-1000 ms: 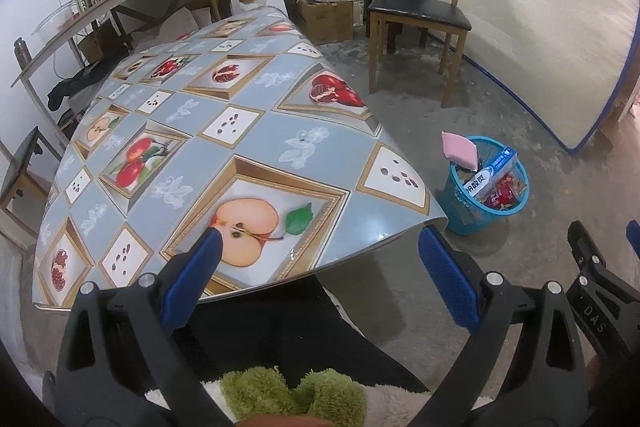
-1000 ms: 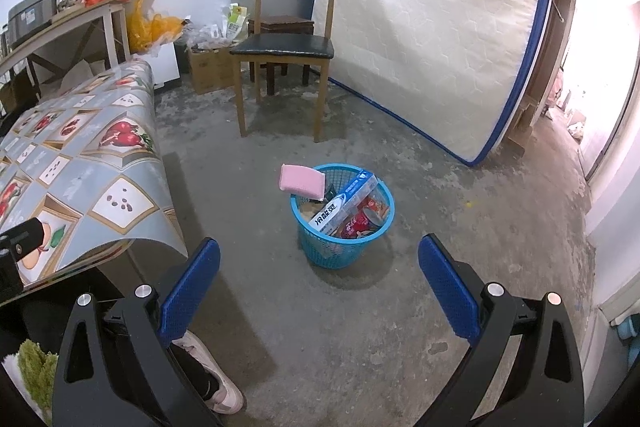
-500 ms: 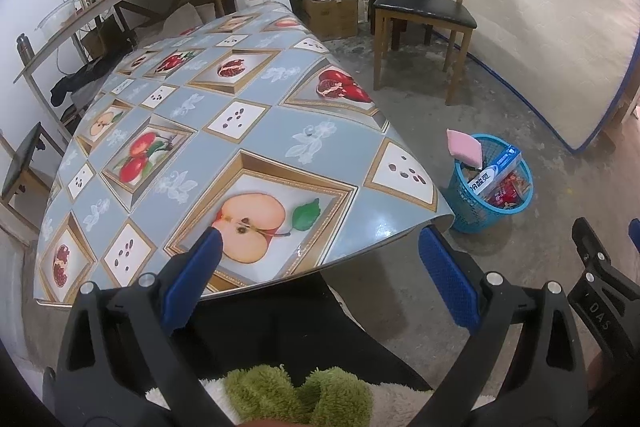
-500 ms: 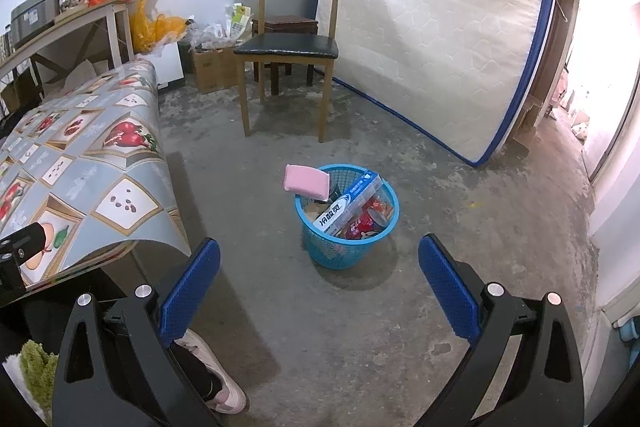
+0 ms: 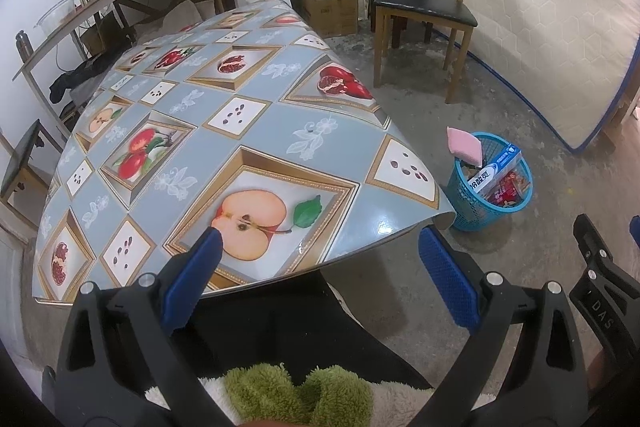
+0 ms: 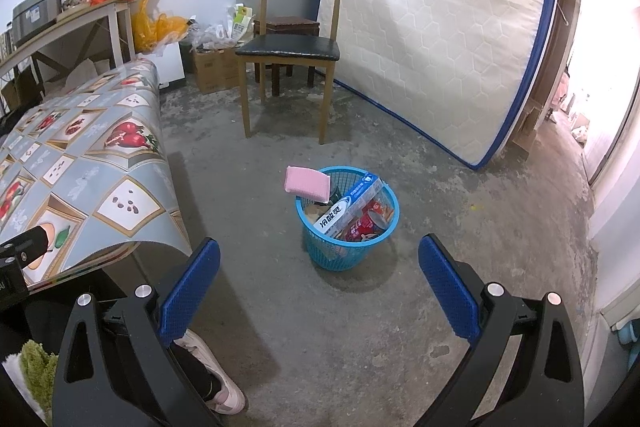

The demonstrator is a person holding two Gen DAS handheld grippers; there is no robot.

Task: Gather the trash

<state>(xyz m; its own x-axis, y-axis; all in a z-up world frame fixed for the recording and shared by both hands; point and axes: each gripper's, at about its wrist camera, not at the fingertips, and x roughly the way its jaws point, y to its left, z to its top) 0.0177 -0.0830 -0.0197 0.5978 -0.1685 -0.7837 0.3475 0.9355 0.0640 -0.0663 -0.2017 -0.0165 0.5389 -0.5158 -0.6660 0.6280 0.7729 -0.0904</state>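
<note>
While both sets of jaws stand wide apart and empty, the left gripper (image 5: 316,267) hangs over the near edge of the fruit-patterned counter (image 5: 208,131) and the right gripper (image 6: 320,281) over bare floor. Beyond it sits the blue basket (image 6: 346,251), holding a toothpaste box (image 6: 348,207), red wrappers, and a pink sponge (image 6: 307,180) propped on its rim.
</note>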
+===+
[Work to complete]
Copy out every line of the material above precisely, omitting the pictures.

[Expected output]
-1000 ms: 
-1000 ms: 
-500 ms: 
-500 ms: 
+0 ms: 
+0 ms: 

The demonstrator is a person holding two Gen DAS handheld grippers; there is no robot.

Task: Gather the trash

<state>(xyz m; its own x-axis, y-axis; all in a z-up world frame fixed for the recording and shared by both hands; point and axes: each gripper's, at about its wrist camera, not at the fingertips, and x roughly the way its jaws point, y to its left, z to its top) 0.0177 -0.0830 -0.0197 0.5978 -0.1685 -0.7837 0.3475 0.9355 0.0640 -0.0663 -0.2017 -0.0165 0.5389 -0.5158 -0.6660 0.6280 0.7729 -0.0904</state>
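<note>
While both sets of jaws stand wide apart and empty, the left gripper (image 5: 316,267) hangs over the near edge of the fruit-patterned counter (image 5: 208,131) and the right gripper (image 6: 320,281) over bare floor. Beyond it sits the blue basket (image 6: 346,251), holding a toothpaste box (image 6: 348,207), red wrappers, and a pink sponge (image 6: 307,180) propped on its rim.
</note>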

There is no more output to give.